Я вернулся в свое кресло, надел наушники и стал глядеть на проплывающую подо мной Европу. Возможно, виной тому была музыка, но все, что я видел, очень походило на видеоклип. Теперь я уже не веду дневников, а в юности очень любил записывать свои мысли, примостившись в кресле рядом с окном. Я до сих пор иногда вижу таких пассажиров – наушники, блокнот, место у иллюминатора. Это путешественники, помнящие изначальный смысл слова «география» – «описание Земли». «А ведь тот пилот прав, – подумал я. – Я ведь люблю летать больше всего на свете». Несколько часов спустя, когда автобус номер двадцать пять вез меня из Хитроу, я наконец принял решение: пойду в гражданскую авиацию.

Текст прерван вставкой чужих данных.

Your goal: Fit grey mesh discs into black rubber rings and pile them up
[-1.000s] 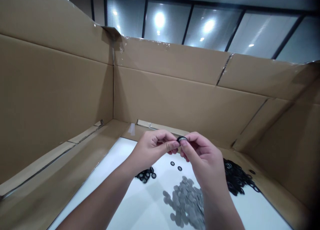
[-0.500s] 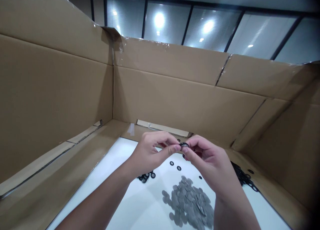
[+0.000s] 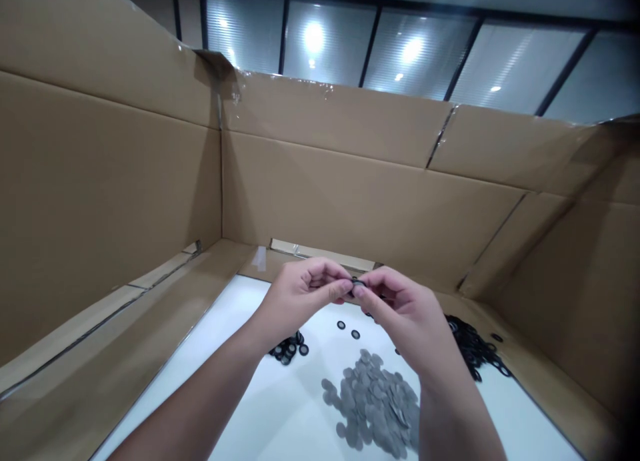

Но чтобы стать пилотом, мне надо было решить непростую задачу – вернуть студенческие ссуды и скопить денег на обучение в летной школе. Я вспомнил, как часто люди жалуются, что бизнес-консультантам приходится постоянно мотаться на самолете туда-сюда – и, естественно, я принялся рассылать резюме в консалтинговые фирмы. Сначала в пять крупнейших компаний – там мне попросту не ответили. Я перечитал свое сопроводительное письмо и обнаружил в первой же строчке кошмарную орфографическую ошибку. Исправив ее, я снова стал рассылать резюме, но уже поумерив свои запросы, и наконец нашел работу в маленькой бостонской фирме. Мне там понравилось все – и теплая атмосфера, и очаровательное старое здание из красного кирпича, стоявшее недалеко от причала, и открывавшийся из окон потрясающий вид на залив и аэропорт. И конечно, возможность летать по всему миру. Там я проработал три года, после чего поступил в летную школу в Британии. Вместе со мной учились люди, страстно влюбленные в авиацию, и с некоторыми из них я дружу по сей день.
Тому, кто собирается летать «для души», достаточно овладеть практическими навыками управления самолетом. Подготовка пилотов гражданской авиации – совсем другое дело. Почти шесть из восемнадцати месяцев учебы мы провели в классах. К своему немалому удивлению я снова превратился в студента – сидел на лекциях, писал конспекты, учился до поздней ночи и сдавал экзамены.